# Rhizoclonium / Hair Algae .. again..



## Gundy (Oct 31, 2007)

Well I've noticed on my substrate again I have some sort of Rhizoclonium starting back up. And its only in the area of my tank where I have some substrate showing. Only a couple more days before it goes to the plants as I have seen before.

I haven't had much luck figuring out what the cause is, I dose according to the Seachem Schedule, I have 2x18W T5 6700K fixture, 15W 6500K T8 Fixture, and a 20W 6500K T12 Fixture that I currently have turned off. Two HOB Whisper Power filters hang on each corner, and right now I am seeding my Magnum C-220 Canister filter so I don't think filtration is an issue. I even have a small powerhead that I use to distribute my CO2 (DIY) throughout the tank. My drop checker is yellow, indicating my CO2 is above 30ppm. Which for all the Algaes I see it mentions low CO2 level...  I have a small outbreak of hair algae which leads me to believe its the same thing on the substrate.. except darker colored. I can't seem to get rid of this Rhizolclonium. It looks like dark green / brown hair algae.

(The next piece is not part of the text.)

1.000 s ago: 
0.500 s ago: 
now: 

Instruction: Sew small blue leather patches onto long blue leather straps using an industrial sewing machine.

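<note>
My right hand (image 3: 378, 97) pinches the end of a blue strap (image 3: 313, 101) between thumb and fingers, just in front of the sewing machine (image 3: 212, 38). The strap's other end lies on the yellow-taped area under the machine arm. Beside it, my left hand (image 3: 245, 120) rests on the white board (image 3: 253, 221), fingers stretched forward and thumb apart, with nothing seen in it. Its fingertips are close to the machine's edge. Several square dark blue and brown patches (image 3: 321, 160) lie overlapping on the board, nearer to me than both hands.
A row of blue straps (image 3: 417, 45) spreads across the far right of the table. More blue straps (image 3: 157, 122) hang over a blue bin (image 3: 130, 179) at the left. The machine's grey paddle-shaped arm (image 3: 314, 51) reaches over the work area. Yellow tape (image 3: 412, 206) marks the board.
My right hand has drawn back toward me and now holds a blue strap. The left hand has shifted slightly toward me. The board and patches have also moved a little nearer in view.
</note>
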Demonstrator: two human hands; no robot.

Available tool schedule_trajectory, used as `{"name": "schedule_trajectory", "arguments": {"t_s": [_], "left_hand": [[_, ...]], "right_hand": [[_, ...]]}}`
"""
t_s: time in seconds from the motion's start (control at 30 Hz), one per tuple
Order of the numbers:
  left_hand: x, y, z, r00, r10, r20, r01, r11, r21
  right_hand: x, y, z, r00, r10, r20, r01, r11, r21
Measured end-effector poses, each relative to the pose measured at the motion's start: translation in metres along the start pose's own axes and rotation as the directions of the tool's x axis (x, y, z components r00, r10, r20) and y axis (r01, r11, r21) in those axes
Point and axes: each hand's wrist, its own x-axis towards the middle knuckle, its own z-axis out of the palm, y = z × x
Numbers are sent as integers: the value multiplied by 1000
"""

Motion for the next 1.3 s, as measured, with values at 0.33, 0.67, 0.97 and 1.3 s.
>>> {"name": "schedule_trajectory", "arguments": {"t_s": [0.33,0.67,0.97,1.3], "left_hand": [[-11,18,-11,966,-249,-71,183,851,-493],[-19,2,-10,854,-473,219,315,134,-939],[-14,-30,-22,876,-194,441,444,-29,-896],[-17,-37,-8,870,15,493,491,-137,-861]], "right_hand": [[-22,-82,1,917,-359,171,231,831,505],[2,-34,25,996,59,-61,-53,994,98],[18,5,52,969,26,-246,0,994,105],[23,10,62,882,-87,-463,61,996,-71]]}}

Flourite Substrate, Water levels are in check: Ammonia 0 / NitrIte: 0 / NitrAte:10-20 / Phosphate 1-2


----------



## Gundy (Oct 31, 2007)

I heard it was from a potassium or iron overdose. But I have been dosing the same since I have had the tank, and didn't have any problems when I set it up.

Here are some pictures.


----------



## Gundy (Oct 31, 2007)

No input? 

I thought it was excess iron but I stopped for a week and didn't see an improvement. Even throughly cleaned filters ( kept bio media in tact )


----------



## zergling (May 16, 2007)

actually IME, I get this when I have K+ deficiency, so I increase K2SO4 dosing -- *well, I use GH booster now instead of K2SO4*.

Are you dosing macros and micros for this tank?

EDIT: saw your thread and you said you use Seachem's line. Try increasing dose of Flourish Potassium, or save yourself lots of money by using dry ferts.

Manually remove all that you can, start/increase dosing of K2SO4 or GH Booster.


----------



## Gundy (Oct 31, 2007)

Thanks for the reply. Yes I dose the full line of Seachem, and yes when I run out I am turning to dry ferts for sure!

I will double(?) the potassium dose and see if I notice a difference and keep everything else the same? Or should I still lay off iron?


----------



## efish (Apr 23, 2006)

not to jack the thread but is the K/gH booster dosing for the hair algae? I've got a very mild case, but don't want it to continue to grow.

TIA.


----------



## Gundy (Oct 31, 2007)

Well I've been dosing Potassium double and still have the Rhizoclonium accumulating on the bottom substrate and a couple plants.

Any other ideas? I've just been dosing the Seachem schedule to exact measurements..


----------



## limnidi (May 2, 2007)

I remember reading something about how organic waste accumulation might cause hair algae. You might want to do a thorough gravel vacuuming and do a water change.


----------



## Gundy (Oct 31, 2007)

I've actually done numerous water changes, and throughly vac'd the substrate. The only way to remove the algae, both the Rhizoclonium and Hair Algae - is to brush the leaves with my fingers and then just vac the water and remove the Rhizoclonium from the substrate....


----------



## FacePlanted (Jul 27, 2007)

I had a case of the rhizo. forming on my substrate when I first set up my aquasoil tank, and have seen other threads where this occurs in newly setup tanks. Is this a new tank? I think mine was caused by a high level of dissolved organics and possibly ammonia, both of which were being leached by the new aquasoil. I'm not sure exactly what got rid of it in my tank, but I did frequent waterchanges, blasted co2, kept up w/ the ferts, and siphoned out whatever I could. Keep everything clean, keep at it, and dont get discouraged. Eventually, after a couple of weeks, the tank stabilized and the rhizo. went away. Maybe even lowering the light intensity would help some.

Either way, good luck!


----------



## Gundy (Oct 31, 2007)

The tank is nearly 3 months old. And I am getting no reading on ammonia or anything. I've kept up with the ferts to the exact measurements, and keep doing water changes however its getting really frustrating as I can't get rid of it. 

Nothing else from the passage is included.